Moving back to the issue of stakes, technically this is another “save the world” summer blockbuster story, but since that aspect of the film was so ham-handed, I ended up focusing more on Max’s personal stakes, and I think that helped me enjoy the film more. Max has loved Frey (Alice Braga) since they were kids. When he reconnects with her years later, he learns that she has a child, Matilda (Emma Tremblay), who is terminally ill. At the start of his character arc, Max has one goal: “I’m not going to die.” When Frey asks Max to help Matilda, it doesn’t jive with his goal and he refuses. It’s just as enjoyable to watch Max’s slow transformation from self-centered to selfless as it was with Wikus in District 9.
Also like District 9, Elysium remembers that you’re not just here for a moral; you’re here for a good time. In this case, that means some thrilling action scenes that somehow aren’t ruined despite shaky-cam overuse. (Note to filmmakers: There is absolutely no excuse for shaking the camera when you’re filming a motionless scene set on a flat plain that is not in the throes of an earthquake.) You’ll need to have a strong stomach: people explode like blood sausages left and right, and one unfortunate fellow has his face literally blown off. If you can stomach it, though, you’ll enjoy some of the best fight choreography of the year.
I do wish that the writers had the guts to leave a seemingly dispatched baddie dead instead of bringing him back for a final beat-‘em-up showdown. By that time, though, I was on board with Max. I cared about his journey – not his “save the world” journey to Elysium, mind you, but his internal journey from “I’m not going to die,” to, “I’m not going to let the people I care about die.” If you can draw me into your protagonist’s story like that, you’re doing something right.

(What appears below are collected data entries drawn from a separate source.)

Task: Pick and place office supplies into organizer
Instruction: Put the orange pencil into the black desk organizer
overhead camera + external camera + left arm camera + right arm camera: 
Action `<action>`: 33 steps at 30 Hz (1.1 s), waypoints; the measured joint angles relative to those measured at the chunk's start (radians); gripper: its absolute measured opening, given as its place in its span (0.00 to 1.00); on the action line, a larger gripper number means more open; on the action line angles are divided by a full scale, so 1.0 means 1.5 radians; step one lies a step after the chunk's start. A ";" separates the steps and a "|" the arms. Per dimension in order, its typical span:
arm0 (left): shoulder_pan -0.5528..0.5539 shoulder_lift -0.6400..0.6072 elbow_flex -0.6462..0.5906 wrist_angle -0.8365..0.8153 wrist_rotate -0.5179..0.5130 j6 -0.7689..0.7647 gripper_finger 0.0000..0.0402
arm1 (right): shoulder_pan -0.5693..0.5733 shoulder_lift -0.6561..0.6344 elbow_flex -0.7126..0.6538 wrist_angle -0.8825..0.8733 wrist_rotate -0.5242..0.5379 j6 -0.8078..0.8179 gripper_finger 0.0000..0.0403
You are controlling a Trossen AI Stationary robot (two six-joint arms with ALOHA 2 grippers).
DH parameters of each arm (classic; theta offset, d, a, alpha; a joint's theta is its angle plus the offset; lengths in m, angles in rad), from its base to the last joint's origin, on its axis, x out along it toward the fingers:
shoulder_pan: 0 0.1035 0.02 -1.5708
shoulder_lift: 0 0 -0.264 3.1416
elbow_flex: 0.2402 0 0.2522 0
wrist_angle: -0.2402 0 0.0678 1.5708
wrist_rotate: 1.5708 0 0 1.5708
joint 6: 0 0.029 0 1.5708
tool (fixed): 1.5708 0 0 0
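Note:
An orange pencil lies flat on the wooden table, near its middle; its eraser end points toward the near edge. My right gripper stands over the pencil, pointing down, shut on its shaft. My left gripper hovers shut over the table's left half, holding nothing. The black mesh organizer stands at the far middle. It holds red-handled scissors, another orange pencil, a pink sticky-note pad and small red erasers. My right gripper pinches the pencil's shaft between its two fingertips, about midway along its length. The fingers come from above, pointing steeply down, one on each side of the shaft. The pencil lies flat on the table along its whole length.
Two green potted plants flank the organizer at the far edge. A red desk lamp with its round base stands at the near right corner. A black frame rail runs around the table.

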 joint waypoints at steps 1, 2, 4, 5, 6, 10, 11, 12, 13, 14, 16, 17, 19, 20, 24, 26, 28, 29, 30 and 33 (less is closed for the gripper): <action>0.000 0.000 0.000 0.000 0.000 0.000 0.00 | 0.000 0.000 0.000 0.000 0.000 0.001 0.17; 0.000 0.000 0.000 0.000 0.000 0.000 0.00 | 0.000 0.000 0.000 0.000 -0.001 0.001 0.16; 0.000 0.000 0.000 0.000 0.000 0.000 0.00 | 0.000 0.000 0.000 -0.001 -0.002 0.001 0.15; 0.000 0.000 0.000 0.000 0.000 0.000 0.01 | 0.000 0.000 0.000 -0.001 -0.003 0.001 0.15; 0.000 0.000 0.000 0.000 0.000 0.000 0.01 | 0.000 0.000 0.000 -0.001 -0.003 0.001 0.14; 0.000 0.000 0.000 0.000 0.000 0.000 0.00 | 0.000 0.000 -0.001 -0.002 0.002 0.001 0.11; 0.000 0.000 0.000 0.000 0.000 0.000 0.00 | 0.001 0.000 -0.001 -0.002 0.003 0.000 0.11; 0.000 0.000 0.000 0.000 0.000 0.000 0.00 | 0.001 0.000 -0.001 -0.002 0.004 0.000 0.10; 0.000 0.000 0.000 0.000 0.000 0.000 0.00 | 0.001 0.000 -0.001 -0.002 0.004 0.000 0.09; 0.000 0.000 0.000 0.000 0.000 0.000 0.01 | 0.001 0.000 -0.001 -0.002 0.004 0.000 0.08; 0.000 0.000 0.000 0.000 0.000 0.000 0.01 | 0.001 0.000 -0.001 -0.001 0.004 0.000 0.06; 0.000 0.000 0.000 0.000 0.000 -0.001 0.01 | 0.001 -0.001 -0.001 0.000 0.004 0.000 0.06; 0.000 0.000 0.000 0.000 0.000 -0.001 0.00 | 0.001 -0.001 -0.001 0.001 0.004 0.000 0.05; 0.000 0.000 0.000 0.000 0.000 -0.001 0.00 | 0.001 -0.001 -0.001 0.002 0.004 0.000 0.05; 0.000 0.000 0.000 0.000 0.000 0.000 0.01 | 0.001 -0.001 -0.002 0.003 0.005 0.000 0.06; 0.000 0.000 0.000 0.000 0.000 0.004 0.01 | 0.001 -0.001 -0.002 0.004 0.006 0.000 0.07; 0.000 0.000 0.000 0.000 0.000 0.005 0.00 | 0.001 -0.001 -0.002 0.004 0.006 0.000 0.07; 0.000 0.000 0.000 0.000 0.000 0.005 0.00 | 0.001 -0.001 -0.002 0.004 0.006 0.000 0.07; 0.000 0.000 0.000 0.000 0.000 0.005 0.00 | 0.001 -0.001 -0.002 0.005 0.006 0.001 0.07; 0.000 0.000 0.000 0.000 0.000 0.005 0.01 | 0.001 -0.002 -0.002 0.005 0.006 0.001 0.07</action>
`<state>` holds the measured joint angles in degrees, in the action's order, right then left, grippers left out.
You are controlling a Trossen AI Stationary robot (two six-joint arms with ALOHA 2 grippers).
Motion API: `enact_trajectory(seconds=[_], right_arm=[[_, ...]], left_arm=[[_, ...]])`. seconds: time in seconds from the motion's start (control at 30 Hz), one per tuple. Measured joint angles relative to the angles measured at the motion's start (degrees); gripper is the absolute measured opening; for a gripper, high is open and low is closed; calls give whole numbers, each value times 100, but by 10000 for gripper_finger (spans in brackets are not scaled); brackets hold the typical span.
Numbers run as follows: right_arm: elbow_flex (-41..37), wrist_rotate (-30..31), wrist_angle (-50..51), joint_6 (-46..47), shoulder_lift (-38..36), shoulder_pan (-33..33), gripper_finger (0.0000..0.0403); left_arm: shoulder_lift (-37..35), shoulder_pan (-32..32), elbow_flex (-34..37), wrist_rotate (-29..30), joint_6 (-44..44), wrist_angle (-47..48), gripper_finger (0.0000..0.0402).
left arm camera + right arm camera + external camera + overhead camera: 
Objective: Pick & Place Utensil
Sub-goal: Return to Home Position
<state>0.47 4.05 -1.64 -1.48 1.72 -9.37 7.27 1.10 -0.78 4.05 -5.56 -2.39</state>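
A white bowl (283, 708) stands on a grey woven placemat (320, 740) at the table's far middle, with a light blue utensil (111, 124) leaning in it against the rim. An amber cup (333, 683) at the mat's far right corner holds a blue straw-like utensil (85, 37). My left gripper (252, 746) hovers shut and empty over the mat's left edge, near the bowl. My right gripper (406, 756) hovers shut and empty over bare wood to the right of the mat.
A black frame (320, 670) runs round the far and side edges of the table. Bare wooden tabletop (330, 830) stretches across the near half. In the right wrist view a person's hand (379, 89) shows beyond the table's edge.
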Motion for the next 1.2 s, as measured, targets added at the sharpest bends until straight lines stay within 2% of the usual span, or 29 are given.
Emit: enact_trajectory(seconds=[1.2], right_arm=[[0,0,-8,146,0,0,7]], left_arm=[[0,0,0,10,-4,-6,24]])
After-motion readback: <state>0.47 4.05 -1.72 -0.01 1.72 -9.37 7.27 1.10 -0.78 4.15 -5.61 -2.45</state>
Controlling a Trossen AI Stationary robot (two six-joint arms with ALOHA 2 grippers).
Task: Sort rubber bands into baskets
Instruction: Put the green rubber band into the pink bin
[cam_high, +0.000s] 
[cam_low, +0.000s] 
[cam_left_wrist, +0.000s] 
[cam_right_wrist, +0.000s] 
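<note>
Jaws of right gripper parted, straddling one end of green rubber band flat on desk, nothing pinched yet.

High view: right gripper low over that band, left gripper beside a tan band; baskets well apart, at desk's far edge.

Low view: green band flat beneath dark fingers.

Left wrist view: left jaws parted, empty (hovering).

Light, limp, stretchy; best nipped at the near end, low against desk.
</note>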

How much morality play you can tolerate in your weekend entertainment outing will determine if Elysium is worth your time. I caution anyone who knows that they will dislike a film that espouses beliefs contrary to his own to stay far, far away. Amongst my screening group, I was by far the most positive on the film. The majority of the group disliked it, either because of the on-the-nose handling of the issues or because the film’s worldview differed from their own. While one member of the group lauded the film’s portrayal of “social justice,” another deplored its “class warfare.” I understand this criticism. Our worldviews matter. They define us to a certain extent. Personally, though I feel passionately about many issues, I try my hardest to leave my politics at the door and judge a work of art on its artistic merits. But I totally get that some people are not inclined to do that. Know thyself. If the bludgeoning meta-message is going to upset you, steer clear. If you can tune out the drone of the hammer and focus on the smaller story, that’s where you’ll find Elysium’s beating heart.